A normalização do racismo e da morte

07/12/2021 às 18:14.
Atualizado em 14/12/2021 às 00:36

É comum as pessoas acharem que a ocorrência do racismo limita-se a desferir xingamentos, ser preconceituoso, atribuindo juízos de valor a partir de estereótipos, ou discriminar pessoas por causa da cor da pele e de outras características fenotípicas dos grupos racialmente oprimidos. Quem assim pensa não compreende os conceitos de racismo institucional e racismo estrutural.

O advogado, filósofo, doutor e pós-doutor Silvio Luiz de Almeida explica em seu livro Racismo Estrutural que o racismo institucional provém do uso de forças – por determinada organização – que são consolidadas e legitimadas na sociedade e, por isso, menos passíveis da reprovação pública. Contudo, esse conceito ainda é limitado para entender a complexidade do racismo e sua manifestação sistêmica na estrutura social.

O racismo, conforme elucida Silvio Almeida, “é uma decorrência da própria estrutura social, ou seja, do modo ‘normal’ com que se constituem as relações políticas, econômicas, jurídicas e até familiares”. Desse modo, o racismo sempre será estrutural, sobretudo considerando o processo histórico, político e ideológico que fundamentou a sociedade brasileira. É impossível que o Brasil não seja racista tendo sido construído e estruturado pela colonização e escravização do povo negro.

É estranho dizer isto – confesso –, mas o racismo é ‘natural’, ‘normal’. E é por causa disso que a sociedade brasileira normaliza o genocídio da população negra. O racismo faz, conforme evidencia Silvio Almeida, com que as almas “mais nobres da sociedade” conformem-se com a morte de crianças negras por “balas perdidas” ou com uma operação policial que mata 28 pessoas negras numa favela (em alusão ao que aconteceu na favela do Jacarezinho, no Rio de Janeiro, em maio deste ano). É o racismo que normaliza piadas, risadas e a validação social da conduta de um policial que submete um jovem negro a correr e ser arrastado algemado a uma moto em movimento.

A banalização da morte de grupos oprimidos constitui a necropolítica, que justifica a morte de acordo com o elemento racial e baseado numa pseudoideia de segurança e de desenvolvimento. É isso que faz com que vítimas negras de homicídio e de mortes violentas por causa indeterminada sejam invisibilizadas. É assim que nomes e histórias são trocados por números, dados, estimativas.

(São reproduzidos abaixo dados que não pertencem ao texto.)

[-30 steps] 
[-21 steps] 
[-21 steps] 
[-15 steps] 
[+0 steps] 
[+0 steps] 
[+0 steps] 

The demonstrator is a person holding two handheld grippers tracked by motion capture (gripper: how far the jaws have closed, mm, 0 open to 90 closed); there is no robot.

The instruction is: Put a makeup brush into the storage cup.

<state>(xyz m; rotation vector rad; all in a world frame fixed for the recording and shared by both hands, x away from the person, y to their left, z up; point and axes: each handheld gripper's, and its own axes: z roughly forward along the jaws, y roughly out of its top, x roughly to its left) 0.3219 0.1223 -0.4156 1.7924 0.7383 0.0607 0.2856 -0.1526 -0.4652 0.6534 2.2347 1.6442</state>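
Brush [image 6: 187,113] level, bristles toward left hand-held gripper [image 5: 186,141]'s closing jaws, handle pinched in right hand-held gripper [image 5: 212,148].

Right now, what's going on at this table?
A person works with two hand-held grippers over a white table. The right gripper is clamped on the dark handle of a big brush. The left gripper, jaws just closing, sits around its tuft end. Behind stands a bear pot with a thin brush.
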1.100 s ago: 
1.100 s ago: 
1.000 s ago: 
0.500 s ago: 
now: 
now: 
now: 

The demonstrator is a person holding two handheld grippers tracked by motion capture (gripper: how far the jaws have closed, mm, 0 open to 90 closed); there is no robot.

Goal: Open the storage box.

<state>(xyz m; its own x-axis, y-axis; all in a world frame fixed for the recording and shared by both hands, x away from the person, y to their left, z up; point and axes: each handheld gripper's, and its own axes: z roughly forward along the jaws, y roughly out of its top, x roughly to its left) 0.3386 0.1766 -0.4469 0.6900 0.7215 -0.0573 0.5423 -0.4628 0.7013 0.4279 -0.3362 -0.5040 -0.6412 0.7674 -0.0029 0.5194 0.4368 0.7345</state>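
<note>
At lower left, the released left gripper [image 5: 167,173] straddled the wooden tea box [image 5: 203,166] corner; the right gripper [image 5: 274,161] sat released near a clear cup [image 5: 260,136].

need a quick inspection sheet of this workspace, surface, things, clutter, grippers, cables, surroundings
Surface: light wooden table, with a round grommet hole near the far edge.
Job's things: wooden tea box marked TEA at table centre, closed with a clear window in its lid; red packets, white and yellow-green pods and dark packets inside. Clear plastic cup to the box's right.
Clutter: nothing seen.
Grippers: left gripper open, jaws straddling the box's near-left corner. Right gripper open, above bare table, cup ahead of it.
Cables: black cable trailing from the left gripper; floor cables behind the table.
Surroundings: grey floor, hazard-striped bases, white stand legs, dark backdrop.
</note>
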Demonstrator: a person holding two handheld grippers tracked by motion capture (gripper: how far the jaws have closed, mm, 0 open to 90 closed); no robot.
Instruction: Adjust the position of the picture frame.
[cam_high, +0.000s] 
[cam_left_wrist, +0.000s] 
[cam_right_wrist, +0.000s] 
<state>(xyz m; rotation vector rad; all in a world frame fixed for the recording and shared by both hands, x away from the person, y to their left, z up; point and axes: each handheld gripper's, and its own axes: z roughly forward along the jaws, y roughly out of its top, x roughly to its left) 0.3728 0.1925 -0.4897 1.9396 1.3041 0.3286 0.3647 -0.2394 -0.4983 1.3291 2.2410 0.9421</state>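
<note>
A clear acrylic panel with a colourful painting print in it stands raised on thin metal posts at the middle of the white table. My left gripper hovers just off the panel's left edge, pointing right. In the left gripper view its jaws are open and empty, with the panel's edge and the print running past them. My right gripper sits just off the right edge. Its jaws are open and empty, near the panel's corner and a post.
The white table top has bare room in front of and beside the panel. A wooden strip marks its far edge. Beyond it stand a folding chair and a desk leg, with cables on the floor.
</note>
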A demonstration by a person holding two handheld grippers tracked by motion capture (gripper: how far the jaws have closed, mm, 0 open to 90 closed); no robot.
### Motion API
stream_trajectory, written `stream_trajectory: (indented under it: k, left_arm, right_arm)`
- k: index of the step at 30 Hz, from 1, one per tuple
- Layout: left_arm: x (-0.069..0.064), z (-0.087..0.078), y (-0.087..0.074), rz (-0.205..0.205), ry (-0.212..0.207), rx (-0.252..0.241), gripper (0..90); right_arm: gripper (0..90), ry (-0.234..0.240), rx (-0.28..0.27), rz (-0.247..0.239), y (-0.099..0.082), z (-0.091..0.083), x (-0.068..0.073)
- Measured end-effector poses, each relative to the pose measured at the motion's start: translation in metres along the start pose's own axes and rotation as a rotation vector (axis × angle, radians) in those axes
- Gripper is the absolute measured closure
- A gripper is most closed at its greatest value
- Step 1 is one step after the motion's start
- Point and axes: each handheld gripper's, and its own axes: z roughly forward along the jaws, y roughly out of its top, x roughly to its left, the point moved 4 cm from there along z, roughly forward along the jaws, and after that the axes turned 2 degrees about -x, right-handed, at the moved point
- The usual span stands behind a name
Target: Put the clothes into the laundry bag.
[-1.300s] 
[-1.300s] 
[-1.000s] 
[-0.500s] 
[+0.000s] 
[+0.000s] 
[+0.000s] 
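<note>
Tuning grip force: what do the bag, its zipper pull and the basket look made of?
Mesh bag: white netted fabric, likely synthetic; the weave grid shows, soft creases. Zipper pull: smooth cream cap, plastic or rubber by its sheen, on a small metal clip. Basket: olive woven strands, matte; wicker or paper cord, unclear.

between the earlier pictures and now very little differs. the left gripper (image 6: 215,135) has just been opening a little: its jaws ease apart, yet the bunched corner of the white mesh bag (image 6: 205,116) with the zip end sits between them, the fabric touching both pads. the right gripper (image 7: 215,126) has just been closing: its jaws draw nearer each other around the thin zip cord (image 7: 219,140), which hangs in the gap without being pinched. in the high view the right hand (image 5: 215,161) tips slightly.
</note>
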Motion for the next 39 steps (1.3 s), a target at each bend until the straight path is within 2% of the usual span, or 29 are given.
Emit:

São nomes como Marcelo Guimarães, Alan Diego, Victor dos Santos Lima, Kaio Guilherme da Silva Baraúna, Caio da Silva Figueiredo, Kathlen Romeu, Jefferson Guilherme da Costa Santos, Clayton Abel de Lima, Jamilton Bispo da Silva, Gabriel Hoytil Araújo, João Alberto Silveira Freitas e Ryan Silva Coutinho que se tornam estatísticas. De janeiro a dezembro, respectivamente, cada uma dessas pessoas perdeu a vida para o racismo. As estatísticas, que as unem pela cor, apontam que, aproximadamente, a cada 23 minutos uma pessoa preta é morta.

Depois de você tomar um banho e se arrumar, uma pessoa negra será morta. Ao terminar seu breve almoço, uma pessoa negra será morta. Enquanto você se diverte com amigos, pessoas negras são mortas. Assim que você terminar de ler este texto e refletir sobre a temática, mais uma pessoa negra será morta. Consciente dessa realidade, não são nem devem ser normais a omissão, o silêncio e a ausência de tomada de decisão e de práticas antirracistas.